Could the data below please be reproduced word for word, without the pictures?
----------
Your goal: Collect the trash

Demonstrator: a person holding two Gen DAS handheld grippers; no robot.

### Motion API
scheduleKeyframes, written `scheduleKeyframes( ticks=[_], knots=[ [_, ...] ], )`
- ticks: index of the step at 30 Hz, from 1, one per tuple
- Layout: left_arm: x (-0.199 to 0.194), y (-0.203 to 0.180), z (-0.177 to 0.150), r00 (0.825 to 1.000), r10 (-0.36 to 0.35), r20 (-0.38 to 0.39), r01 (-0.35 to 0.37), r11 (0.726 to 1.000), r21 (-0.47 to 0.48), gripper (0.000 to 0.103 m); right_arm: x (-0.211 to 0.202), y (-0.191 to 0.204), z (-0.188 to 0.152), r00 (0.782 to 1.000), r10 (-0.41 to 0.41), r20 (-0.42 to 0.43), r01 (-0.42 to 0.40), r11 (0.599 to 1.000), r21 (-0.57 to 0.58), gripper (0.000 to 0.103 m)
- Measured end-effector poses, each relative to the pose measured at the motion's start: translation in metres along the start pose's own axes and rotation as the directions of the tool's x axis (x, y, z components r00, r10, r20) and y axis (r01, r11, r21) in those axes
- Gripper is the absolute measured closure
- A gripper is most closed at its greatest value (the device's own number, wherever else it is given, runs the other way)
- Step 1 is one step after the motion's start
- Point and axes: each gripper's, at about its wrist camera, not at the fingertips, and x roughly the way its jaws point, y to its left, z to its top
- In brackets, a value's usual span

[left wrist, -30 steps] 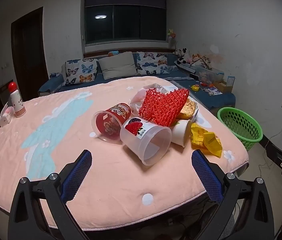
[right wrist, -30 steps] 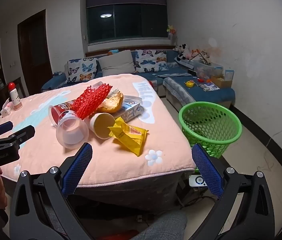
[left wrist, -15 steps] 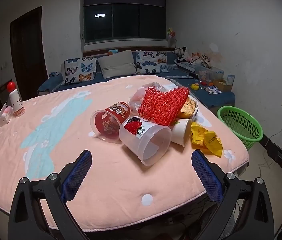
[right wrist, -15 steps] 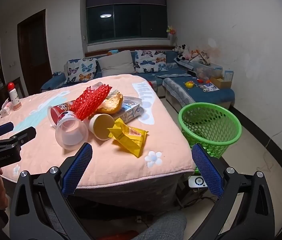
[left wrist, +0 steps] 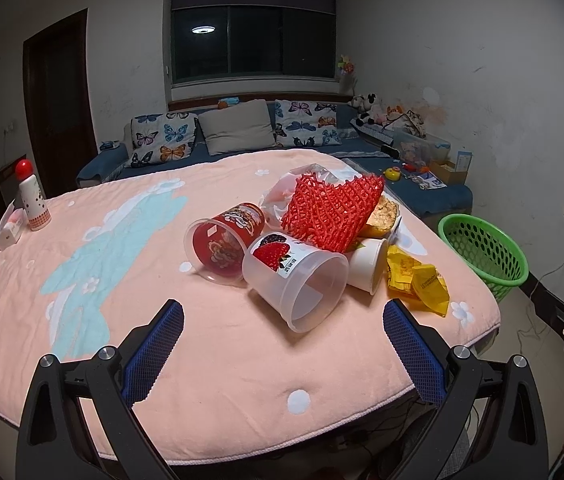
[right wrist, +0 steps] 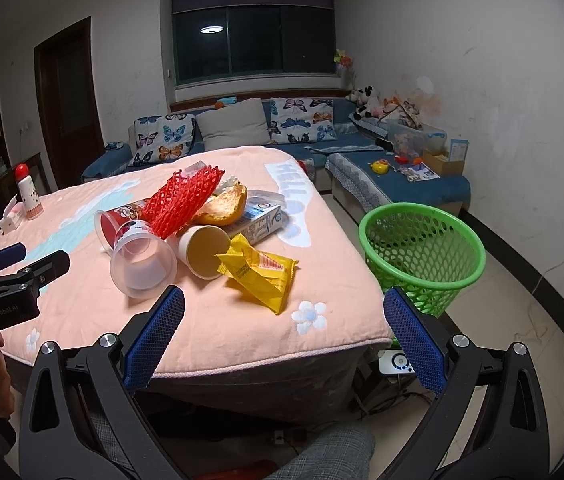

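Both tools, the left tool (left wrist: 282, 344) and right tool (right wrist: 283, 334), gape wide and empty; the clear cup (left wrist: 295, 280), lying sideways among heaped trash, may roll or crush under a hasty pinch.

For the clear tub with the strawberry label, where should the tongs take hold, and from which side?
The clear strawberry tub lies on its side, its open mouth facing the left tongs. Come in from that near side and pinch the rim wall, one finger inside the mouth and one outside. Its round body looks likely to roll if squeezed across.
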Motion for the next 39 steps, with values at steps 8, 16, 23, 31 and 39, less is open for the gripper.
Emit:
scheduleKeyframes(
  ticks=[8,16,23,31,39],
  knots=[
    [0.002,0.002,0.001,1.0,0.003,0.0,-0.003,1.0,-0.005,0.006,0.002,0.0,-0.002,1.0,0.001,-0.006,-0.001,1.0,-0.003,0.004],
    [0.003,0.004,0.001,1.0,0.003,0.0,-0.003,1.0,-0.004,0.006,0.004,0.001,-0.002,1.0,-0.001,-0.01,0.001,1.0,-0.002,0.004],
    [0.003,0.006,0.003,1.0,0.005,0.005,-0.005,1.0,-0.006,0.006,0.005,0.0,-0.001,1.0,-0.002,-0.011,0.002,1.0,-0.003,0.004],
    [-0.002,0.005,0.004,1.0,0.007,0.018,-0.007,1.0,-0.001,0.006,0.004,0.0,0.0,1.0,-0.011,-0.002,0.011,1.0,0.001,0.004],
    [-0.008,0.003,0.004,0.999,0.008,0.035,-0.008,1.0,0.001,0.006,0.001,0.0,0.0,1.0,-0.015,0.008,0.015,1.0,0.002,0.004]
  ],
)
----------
ANSWER BOX:
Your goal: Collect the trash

Demonstrator: a person holding two Gen DAS handheld grippers; no robot.

### Motion API
scheduleKeyframes, written `scheduleKeyframes( ticks=[_], knots=[ [_, ...] ], )`
- ticks: index of the step at 30 Hz, from 1, one per tuple
- Layout: left_arm: x (-0.199 to 0.194), y (-0.203 to 0.180), z (-0.177 to 0.150), r00 (0.825 to 1.000), r10 (-0.36 to 0.35), r20 (-0.38 to 0.39), r01 (-0.35 to 0.37), r11 (0.726 to 1.000), r21 (-0.47 to 0.48), gripper (0.000 to 0.103 m); right_arm: x (-0.211 to 0.202), y (-0.191 to 0.204), z (-0.188 to 0.152), r00 (0.782 to 1.000), r10 (-0.41 to 0.41), r20 (-0.42 to 0.43), r01 (-0.42 to 0.40), r11 (0.599 to 1.000), r21 (-0.57 to 0.58), gripper (0.000 to 0.103 m)
- Measured end-effector poses, each relative to the pose measured at the motion's start: translation in metres along the start pose's own axes and rotation as the directions of the tool's x axis (x, y, z components r00, r10, r20) and y axis (r01, r11, r21) in those axes
- Gripper is the absolute measured closure
- A gripper is most closed at its greatest value (the device's own number, wherever else it is given, runs the other way)
- Step 1 is one step after the motion's start
- Point and axes: each gripper's, at about its wrist camera, not at the fingertips, and x roughly the way its jaws point, y to its left, z to its top
- In brackets, a value's usual span

[left wrist, -30 steps] 
[right wrist, -30 steps] 
[left wrist, -15 steps] 
[right wrist, -15 steps] 
[left wrist, +0 steps] 
[right wrist, +0 steps] 

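Both tools, the left tool (left wrist: 282, 344) and right tool (right wrist: 283, 334), gape wide and empty; the clear cup (left wrist: 295, 280), lying sideways among heaped trash, may roll or crush under a hasty pinch.

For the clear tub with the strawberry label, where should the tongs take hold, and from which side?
The clear strawberry tub lies on its side, its open mouth facing the left tongs. Come in from that near side and pinch the rim wall, one finger inside the mouth and one outside. Its round body looks likely to roll if squeezed across.
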Motion for the next 39 steps, with values at steps 8, 16, 23, 31 and 39, less is open for the gripper.
Emit:
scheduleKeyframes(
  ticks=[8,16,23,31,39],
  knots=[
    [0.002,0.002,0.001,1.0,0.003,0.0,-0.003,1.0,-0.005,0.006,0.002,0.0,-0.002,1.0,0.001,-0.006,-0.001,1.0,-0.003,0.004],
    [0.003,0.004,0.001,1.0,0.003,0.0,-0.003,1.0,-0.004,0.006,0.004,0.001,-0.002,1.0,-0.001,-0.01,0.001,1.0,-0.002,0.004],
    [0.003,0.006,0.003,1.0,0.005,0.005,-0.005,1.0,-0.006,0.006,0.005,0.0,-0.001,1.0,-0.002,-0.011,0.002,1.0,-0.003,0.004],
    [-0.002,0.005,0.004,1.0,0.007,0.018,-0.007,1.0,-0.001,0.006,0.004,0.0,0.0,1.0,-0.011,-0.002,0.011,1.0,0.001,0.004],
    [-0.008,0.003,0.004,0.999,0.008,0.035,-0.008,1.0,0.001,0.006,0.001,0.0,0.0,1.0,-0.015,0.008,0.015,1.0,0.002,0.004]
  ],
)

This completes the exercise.